Geoffrey Nunberg, a linguist at the School of Information at the University of California, Berkeley, who talks about language on “Fresh Air,” the NPR program, appreciates Wordnik’s breadth. “There’s a lot of useful information here,” he said. (He has also written commentaries on language for The Times.)

But he thinks that hands-on lexicographers could fine-tune the entries.

“The idea that you can pull lexicographers out of the loop and have an algorithm to mediate between me and the English language is goofy,” he said. “Without hand citations done by trained people, you get a mess.”

To illustrate his point, he noted flaws in a number of Wordnik’s definitions. The first definition of “davenport,” for instance, in three of the fives sources used by Wordnik is a kind of small writing desk. “It hasn’t meant that since Grandma was a girl,” he said.

People use a dictionary to find out what is correct, and what is incorrect, he said. “If I were a journalist looking to see if a word was being used correctly,” he said, “I wouldn’t put my eggs in the Wordnik basket.”

Mr. Tam of Wordnik said the site was constantly improving.

“We discover these words with algorithms, but they are never perfect,” he said. “We constantly have to make them better.”

WORDNIK and other new linguistic databases have come about largely because of the vast body of text on the Internet and improved algorithms for searching it, said Mark Liberman, a professor of linguistics at the University of Pennsylvania.

“We now have an archived shadow universe that contains almost everything we’ve written — trillions of pages of text of published books, and now, broadcast archives as well,” he said.

Readers could always tap this reservoir by looking up examples of new words in Google Books or Google News. “But what Wordnik is giving you is not as raw as a Google search of examples,” he said, “because Wordnik sorts and clusters the examples into different senses of the word.”

Another innovative database is at Brigham Young University, where Mark Davies, a professor of linguistics, has amassed a collection, the Corpus of Contemporary American English, 1990-2011, containing millions of words of running text from articles, transcripts of conversations, and other sources.
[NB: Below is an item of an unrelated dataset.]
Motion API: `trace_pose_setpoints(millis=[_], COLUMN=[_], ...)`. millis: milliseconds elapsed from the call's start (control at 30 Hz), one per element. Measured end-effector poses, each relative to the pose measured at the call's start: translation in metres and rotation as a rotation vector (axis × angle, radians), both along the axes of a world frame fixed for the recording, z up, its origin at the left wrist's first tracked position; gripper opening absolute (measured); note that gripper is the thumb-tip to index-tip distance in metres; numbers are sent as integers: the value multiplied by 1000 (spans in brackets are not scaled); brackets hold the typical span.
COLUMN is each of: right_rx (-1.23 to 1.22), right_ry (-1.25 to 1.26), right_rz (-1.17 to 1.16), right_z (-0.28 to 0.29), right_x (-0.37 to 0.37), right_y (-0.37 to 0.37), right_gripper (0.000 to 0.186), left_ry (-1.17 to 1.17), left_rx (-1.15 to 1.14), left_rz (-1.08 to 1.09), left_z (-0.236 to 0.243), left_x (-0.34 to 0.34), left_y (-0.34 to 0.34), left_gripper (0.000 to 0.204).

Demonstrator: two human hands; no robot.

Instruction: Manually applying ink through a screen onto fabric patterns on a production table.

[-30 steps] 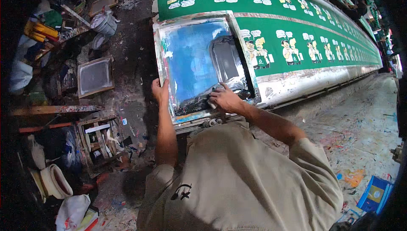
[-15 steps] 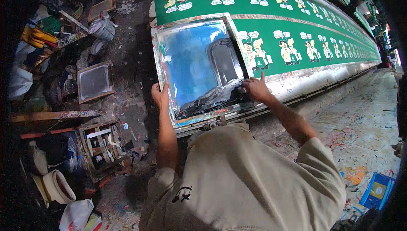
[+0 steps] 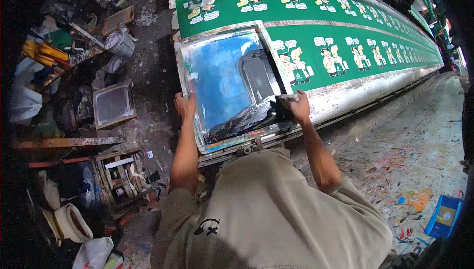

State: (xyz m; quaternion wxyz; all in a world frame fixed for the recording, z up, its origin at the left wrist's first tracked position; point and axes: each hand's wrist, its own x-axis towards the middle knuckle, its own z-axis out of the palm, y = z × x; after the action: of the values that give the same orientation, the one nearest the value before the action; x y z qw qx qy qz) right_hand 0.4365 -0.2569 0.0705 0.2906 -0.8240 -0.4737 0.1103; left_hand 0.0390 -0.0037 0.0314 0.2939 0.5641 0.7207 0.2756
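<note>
A screen-printing frame lies on the near end of the long table, its mesh blue with a grey arch-shaped area. Wet black ink is pooled along the mesh's near side. My left hand is closed on the frame's left rail. At the right rail, close to the near corner, my right hand is closed round the edge, thumb up. A small greyish piece shows by its fingertips; I cannot tell whether it is separate from the rail. Green sheets with cartoon figures run under and beyond the frame.
The table's pale, paint-marked edge stretches away to the right. On the floor at left are another screen, a bucket and a wooden crate. A blue packet lies on the paint-spattered floor at right.
My right hand has moved from the black ink inside the frame onto its right rail. The left hand keeps its hold, slightly farther up the left rail.
</note>
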Motion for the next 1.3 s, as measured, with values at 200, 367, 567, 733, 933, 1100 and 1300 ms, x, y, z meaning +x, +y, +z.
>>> trace_pose_setpoints(millis=[200,367,567,733,933,1100,1300], right_rx=[97,175,146,7,-283,-463,-399], right_ry=[673,877,753,782,403,-368,-322], right_rz=[-316,-212,-332,-359,-266,-136,399], right_z=[-45,-15,4,-23,17,33,53], right_x=[19,0,-25,1,-31,-105,-84], right_y=[-20,-21,-5,-15,-8,-7,-8], right_gripper=[32,48,55,45,38,33,32], left_ry=[181,171,175,265,211,168,198], left_rx=[157,293,291,139,112,178,112], left_rz=[-172,-23,-44,-120,-67,-105,-105], left_z=[-8,-2,12,-5,-12,-3,3], left_x=[36,21,-4,21,-7,-15,-9], left_y=[4,-10,-14,-4,-57,-83,-75], left_gripper=[50,47,47,50,45,42,38])
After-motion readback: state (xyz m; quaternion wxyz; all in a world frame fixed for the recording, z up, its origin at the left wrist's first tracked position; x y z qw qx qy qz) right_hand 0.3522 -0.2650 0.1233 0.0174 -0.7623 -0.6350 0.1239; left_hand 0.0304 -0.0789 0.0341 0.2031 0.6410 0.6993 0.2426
The collection, which indexes 425 million words of text — 1,000 may be from a newspaper article, for example — has been built over the last three years. It shows how often a word is used, and the types of discourse in which it is found, be it conversational speech or academic prose.

The collection also lets users see words found near a new word. “If you want to see how a word is used and what it means, the best way is to look at words nearby,” Dr. Davies said. The words are called collocates. To look up collocates of “fantasy,” for example, see http://bit.ly/rImCuH.

Dictionary builders have come a long way since the days of Johnson and Webster, said Dr. Kretzschmar at the University of Georgia. “But we have computers,” he said. “We can manage this vast network of words online and appreciate it in ways that Johnson and Webster never could.”